-- WHAT TO WORK ON --
Scan the records below for the string "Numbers" and return every line where it appears.
────
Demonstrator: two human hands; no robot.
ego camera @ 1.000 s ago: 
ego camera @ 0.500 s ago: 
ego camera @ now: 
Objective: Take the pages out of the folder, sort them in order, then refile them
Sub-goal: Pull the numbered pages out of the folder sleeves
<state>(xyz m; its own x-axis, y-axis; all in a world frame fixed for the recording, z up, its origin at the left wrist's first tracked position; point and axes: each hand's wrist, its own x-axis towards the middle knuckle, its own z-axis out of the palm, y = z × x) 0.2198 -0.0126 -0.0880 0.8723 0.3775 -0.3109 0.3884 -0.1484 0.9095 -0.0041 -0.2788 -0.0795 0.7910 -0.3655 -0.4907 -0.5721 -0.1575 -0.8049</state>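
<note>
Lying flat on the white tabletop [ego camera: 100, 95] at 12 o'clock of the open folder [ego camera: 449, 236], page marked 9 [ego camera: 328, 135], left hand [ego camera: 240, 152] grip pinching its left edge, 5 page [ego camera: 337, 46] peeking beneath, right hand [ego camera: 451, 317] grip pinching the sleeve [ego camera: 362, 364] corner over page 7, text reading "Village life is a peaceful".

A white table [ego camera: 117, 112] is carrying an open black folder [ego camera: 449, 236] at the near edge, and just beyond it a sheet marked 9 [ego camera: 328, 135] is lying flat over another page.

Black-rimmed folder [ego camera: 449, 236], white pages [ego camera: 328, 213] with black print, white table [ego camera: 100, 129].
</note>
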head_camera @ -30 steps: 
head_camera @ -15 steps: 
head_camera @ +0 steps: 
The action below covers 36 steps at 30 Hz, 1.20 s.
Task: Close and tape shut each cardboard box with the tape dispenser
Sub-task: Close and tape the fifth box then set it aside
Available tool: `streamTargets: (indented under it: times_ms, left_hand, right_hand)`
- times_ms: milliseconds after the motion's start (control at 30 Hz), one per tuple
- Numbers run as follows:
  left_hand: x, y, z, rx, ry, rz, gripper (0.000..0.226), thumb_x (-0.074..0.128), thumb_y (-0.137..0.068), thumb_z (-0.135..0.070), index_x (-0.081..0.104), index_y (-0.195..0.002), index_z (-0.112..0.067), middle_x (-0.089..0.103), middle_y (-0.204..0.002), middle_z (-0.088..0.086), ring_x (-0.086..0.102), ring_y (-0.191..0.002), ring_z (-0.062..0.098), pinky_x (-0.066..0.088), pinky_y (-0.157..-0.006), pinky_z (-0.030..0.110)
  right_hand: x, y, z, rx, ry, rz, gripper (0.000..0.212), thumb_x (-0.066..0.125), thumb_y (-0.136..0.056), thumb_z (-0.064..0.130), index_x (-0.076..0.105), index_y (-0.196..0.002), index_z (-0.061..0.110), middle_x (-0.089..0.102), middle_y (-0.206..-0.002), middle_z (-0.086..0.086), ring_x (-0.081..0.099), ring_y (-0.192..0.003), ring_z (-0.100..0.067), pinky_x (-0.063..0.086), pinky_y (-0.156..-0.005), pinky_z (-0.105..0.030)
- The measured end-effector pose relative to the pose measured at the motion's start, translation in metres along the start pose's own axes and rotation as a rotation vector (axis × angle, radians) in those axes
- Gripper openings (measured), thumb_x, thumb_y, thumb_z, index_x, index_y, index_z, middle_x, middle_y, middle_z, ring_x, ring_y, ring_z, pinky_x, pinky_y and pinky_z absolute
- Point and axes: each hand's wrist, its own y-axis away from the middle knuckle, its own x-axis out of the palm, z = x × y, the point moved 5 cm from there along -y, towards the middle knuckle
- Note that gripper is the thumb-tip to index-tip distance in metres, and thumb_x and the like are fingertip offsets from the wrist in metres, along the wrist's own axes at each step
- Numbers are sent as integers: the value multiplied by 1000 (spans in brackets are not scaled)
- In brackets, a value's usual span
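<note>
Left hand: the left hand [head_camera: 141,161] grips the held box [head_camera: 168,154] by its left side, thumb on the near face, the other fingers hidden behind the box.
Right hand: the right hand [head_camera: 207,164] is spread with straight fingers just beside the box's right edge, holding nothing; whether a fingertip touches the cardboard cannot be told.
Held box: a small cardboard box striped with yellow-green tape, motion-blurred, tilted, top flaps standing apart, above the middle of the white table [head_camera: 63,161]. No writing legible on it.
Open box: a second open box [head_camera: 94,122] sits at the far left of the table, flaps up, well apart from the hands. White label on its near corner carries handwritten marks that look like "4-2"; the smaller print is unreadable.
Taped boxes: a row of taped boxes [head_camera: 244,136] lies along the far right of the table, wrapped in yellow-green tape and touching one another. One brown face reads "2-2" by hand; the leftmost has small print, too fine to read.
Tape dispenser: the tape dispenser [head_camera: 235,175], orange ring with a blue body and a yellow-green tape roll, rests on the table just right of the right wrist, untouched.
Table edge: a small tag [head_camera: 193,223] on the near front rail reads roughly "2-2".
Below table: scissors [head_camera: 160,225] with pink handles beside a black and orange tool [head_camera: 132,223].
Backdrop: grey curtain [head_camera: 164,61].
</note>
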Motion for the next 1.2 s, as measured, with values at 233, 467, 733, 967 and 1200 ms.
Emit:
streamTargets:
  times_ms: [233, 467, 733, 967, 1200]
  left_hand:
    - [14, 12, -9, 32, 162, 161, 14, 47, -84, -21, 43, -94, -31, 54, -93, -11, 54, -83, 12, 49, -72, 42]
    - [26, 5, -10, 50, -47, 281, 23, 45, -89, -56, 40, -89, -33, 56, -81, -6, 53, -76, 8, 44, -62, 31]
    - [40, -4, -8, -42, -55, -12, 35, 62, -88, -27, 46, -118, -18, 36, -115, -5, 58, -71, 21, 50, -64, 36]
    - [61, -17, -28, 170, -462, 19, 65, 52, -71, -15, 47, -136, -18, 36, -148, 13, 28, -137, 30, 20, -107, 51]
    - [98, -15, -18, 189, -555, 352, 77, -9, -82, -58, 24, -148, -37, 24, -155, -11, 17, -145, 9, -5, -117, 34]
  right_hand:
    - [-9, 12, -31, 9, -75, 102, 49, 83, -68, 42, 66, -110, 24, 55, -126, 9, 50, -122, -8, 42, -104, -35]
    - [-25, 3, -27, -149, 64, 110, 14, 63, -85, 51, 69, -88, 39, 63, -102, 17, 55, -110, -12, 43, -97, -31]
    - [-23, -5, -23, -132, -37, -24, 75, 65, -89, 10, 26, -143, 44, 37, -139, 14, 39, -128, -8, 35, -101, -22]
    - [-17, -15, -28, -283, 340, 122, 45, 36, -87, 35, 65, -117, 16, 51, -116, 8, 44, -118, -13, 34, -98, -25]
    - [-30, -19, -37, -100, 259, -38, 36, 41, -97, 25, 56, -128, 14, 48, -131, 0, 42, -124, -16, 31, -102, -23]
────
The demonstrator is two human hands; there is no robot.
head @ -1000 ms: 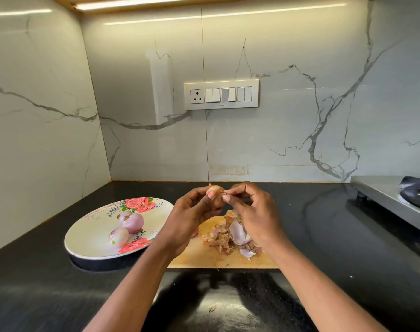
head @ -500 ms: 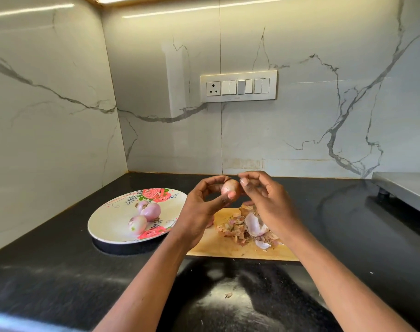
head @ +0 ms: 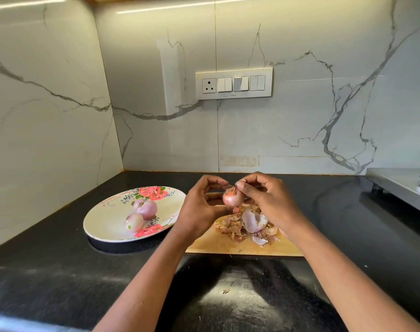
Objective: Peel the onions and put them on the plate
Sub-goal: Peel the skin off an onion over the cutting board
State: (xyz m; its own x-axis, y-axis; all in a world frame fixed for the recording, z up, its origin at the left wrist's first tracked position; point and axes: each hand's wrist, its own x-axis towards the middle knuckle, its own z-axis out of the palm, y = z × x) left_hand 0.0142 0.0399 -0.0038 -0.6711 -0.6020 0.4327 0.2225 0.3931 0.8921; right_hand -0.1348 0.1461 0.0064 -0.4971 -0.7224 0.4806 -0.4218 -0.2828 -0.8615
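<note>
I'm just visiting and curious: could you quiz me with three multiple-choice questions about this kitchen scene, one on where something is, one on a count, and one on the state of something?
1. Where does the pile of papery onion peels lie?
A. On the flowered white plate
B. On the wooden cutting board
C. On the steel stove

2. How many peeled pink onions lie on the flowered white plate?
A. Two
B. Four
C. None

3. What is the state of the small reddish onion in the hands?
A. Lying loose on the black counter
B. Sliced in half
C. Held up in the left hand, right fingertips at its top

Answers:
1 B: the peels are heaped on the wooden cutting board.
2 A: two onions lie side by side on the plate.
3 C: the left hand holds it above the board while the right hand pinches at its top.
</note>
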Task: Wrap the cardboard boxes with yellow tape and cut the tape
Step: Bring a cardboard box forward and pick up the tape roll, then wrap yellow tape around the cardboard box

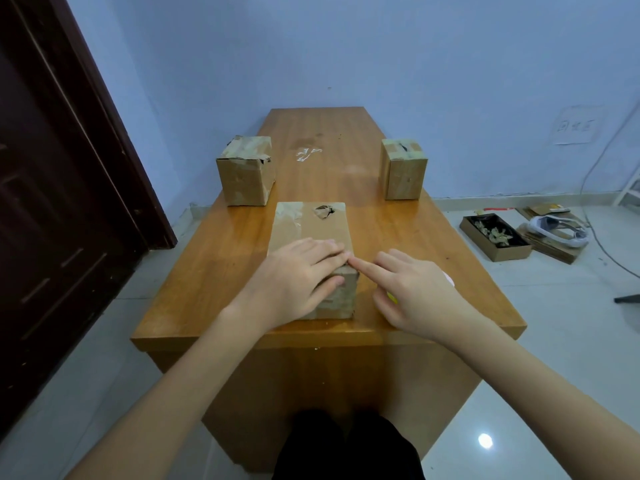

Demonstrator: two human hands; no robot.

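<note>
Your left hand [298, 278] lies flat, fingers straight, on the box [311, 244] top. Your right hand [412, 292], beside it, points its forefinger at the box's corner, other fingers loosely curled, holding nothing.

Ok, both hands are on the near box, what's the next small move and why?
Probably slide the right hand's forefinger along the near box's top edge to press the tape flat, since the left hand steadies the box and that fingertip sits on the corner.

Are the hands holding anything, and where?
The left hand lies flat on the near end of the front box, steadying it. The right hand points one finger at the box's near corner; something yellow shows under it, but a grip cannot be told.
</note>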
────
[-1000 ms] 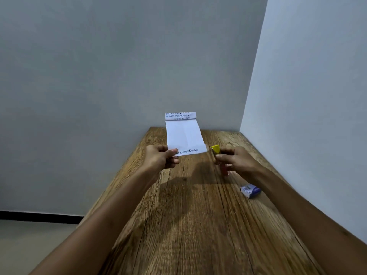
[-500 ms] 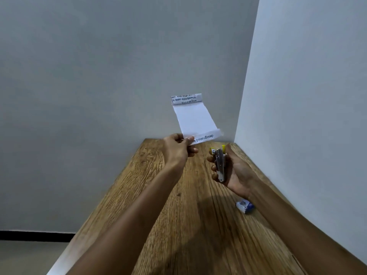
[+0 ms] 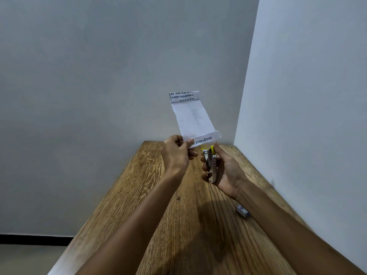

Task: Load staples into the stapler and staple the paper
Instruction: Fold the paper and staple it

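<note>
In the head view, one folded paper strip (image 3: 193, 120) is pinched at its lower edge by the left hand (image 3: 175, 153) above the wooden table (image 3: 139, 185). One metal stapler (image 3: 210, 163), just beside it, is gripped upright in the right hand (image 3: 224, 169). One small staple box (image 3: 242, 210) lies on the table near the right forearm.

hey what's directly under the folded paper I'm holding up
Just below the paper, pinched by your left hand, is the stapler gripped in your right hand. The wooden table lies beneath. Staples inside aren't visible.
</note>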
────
-- RESPONSE TO THE TASK --
- Numbers run as follows:
- Numbers are sent as integers: the value multiplied by 1000 (spans in brackets are not scaled)

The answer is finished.